AIMS: In the EXPLORER-HCM trial, mavacamten improved exercise capacity and symptoms in patients with obstructive hypertrophic cardiomyopathy (oHCM). Mavacamten effects on the primary endpoint, a composite of peak oxygen consumption (VO2 ) and New York Heart Association (NYHA) class, were greater in patients not receiving background beta-blockers than in those receiving beta-blockers. We sought to determine if the effect of background treatment was consistent across other clinically meaningful parameters.METHODS AND RESULTS: Subgroup analyses by beta-blocker use were performed in patients with oHCM from the EXPLORER-HCM and mavacamten long-term extension (MAVA-LTE) studies. In EXPLORER-HCM, 189 patients (75.3%) were receiving beta-blockers, and 62 (24.7%) were receiving non-dihydropyridine calcium-channel blockers or no background HCM medication; 170 patients (90.4%) receiving beta-blockers had chronotropic incompetence.
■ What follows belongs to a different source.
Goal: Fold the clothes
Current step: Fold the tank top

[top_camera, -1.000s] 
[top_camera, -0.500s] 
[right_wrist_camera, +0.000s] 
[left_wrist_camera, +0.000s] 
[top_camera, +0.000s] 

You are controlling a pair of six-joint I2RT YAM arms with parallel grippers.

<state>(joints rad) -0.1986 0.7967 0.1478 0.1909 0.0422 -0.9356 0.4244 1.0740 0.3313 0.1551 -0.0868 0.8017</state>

Improvements in peak VO2 at week 30 with mavacamten versus placebo were lower with beta-blockers (mean difference [95% confidence interval (CI)]: 1.04 [0.12, 1.95] mL/kg/min) than without beta-blockers (mean difference [95% CI]: 2.69 [1.29, 4.09] mL/kg/min); improvements in non-heart rate-dependent parameters (VE /VCO2 slope) appeared unaffected by beta-blockers. Improvements in functional capacity parameters at week 30 with mavacamten versus placebo were independent of beta-blockade for post-exercise left ventricular outflow tract gradient (mean difference [95% CI]: -37.9 [-48.0, -27.9] mmHg with beta-blockers; -33.5 [-53.6, -13.3] mmHg without beta-blockers), proportion of patients with reduction of =1 NYHA class, Kansas City Cardiomyopathy Questionnaire Clinical Summary Scores and NT-proBNP. Mavacamten benefits were reproduced and maintained in MAVA-LTE regardless of beta-blockade.CONCLUSION: Mavacamten improved measures of functional capacity, LVOT obstruction, symptom burden and biomarkers in patients with HCM regardless of beta-blocker use. Beta-blocker use was often associated with chronotropic incompetence, affecting peak VO2 and other heart rate-dependent measures, but had minimal impact on heart-rate independent measures. This article is protected by copyright. All rights reserved.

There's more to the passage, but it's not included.